→ Data:
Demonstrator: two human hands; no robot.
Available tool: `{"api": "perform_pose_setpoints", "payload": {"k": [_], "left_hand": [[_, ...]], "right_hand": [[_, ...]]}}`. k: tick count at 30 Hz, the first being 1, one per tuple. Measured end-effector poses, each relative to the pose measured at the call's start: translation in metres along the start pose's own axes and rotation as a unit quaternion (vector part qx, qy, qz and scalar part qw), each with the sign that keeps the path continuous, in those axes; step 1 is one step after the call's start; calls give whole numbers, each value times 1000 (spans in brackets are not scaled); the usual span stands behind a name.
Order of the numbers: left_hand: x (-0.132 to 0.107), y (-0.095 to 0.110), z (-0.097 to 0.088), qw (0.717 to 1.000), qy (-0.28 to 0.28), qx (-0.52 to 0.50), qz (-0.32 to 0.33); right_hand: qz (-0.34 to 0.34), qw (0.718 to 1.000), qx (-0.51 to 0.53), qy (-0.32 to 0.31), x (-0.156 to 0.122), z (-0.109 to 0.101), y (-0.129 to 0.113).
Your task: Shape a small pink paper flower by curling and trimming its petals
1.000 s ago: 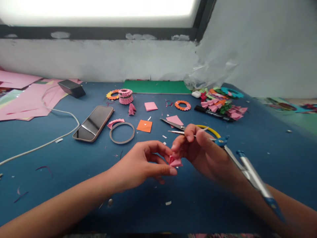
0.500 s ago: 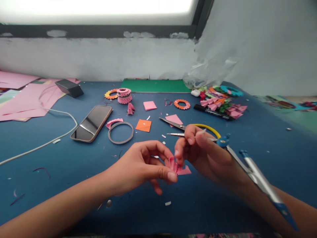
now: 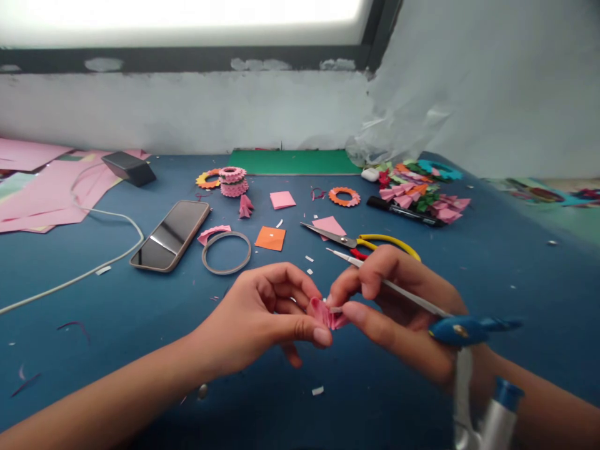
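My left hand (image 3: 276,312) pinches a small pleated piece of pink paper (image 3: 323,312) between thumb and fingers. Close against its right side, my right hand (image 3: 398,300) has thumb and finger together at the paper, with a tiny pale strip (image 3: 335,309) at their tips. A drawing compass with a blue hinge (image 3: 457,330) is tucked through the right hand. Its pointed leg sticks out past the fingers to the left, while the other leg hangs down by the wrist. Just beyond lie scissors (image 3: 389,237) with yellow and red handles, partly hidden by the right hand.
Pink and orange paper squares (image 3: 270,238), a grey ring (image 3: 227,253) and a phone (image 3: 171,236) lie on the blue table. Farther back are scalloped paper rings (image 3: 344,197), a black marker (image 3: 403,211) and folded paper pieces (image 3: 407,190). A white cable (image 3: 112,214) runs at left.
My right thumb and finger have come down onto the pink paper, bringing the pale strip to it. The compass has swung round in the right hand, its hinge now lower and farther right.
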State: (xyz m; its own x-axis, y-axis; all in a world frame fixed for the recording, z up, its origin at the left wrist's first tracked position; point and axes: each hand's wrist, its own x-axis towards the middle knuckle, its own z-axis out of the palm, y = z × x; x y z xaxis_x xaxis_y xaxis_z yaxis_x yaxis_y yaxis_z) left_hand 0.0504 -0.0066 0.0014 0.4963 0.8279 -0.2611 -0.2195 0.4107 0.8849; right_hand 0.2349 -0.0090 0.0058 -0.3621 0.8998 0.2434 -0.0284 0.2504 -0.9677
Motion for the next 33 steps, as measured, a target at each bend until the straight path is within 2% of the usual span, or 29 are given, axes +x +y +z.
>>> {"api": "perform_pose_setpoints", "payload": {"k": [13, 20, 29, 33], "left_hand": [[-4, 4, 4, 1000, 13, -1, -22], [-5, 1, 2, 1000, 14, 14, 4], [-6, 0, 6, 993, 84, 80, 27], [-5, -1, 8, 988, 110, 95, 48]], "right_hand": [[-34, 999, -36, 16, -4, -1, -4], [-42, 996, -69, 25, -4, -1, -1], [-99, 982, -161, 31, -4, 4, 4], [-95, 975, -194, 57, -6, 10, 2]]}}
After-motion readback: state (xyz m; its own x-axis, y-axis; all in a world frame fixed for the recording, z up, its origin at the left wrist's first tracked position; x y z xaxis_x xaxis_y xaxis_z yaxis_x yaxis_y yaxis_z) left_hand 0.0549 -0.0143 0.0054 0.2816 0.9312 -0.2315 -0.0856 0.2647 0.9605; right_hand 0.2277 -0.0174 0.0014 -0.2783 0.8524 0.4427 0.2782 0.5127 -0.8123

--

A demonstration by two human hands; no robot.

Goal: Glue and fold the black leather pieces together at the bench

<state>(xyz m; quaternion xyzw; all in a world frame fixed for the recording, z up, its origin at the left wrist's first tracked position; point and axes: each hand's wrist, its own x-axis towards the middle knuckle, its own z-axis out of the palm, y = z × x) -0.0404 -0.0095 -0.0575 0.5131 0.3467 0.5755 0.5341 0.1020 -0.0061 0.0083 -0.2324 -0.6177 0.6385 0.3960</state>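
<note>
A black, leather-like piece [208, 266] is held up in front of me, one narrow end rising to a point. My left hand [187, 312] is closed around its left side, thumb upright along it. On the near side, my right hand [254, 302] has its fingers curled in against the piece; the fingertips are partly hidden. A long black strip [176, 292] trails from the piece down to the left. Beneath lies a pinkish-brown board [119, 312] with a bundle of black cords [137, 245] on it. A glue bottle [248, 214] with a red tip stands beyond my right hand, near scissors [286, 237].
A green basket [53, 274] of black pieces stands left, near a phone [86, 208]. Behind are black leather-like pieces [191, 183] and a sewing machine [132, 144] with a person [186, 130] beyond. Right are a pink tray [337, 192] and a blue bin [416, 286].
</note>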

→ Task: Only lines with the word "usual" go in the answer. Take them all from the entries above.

→ Result:
Available tool: `{"api": "perform_pose_setpoints", "payload": {"k": [_], "left_hand": [[_, ...]], "right_hand": [[_, ...]]}}`. k: tick count at 30 Hz, the first being 1, one per tuple. Measured end-effector poses, each relative to the pose measured at the call's start: translation in metres along the start pose's own axes and rotation as a unit quaternion (vector part qx, qy, qz and scalar part qw), each with the sign that keeps the path continuous, in those axes; step 1 is one step after the call's start; calls give whole numbers, each value times 1000 (spans in brackets are not scaled); the usual span stands behind a name.
Motion for the next 33 steps, as measured, a target at each bend until the straight path is within 2% of the usual span, or 29 are given, axes +x +y +z.

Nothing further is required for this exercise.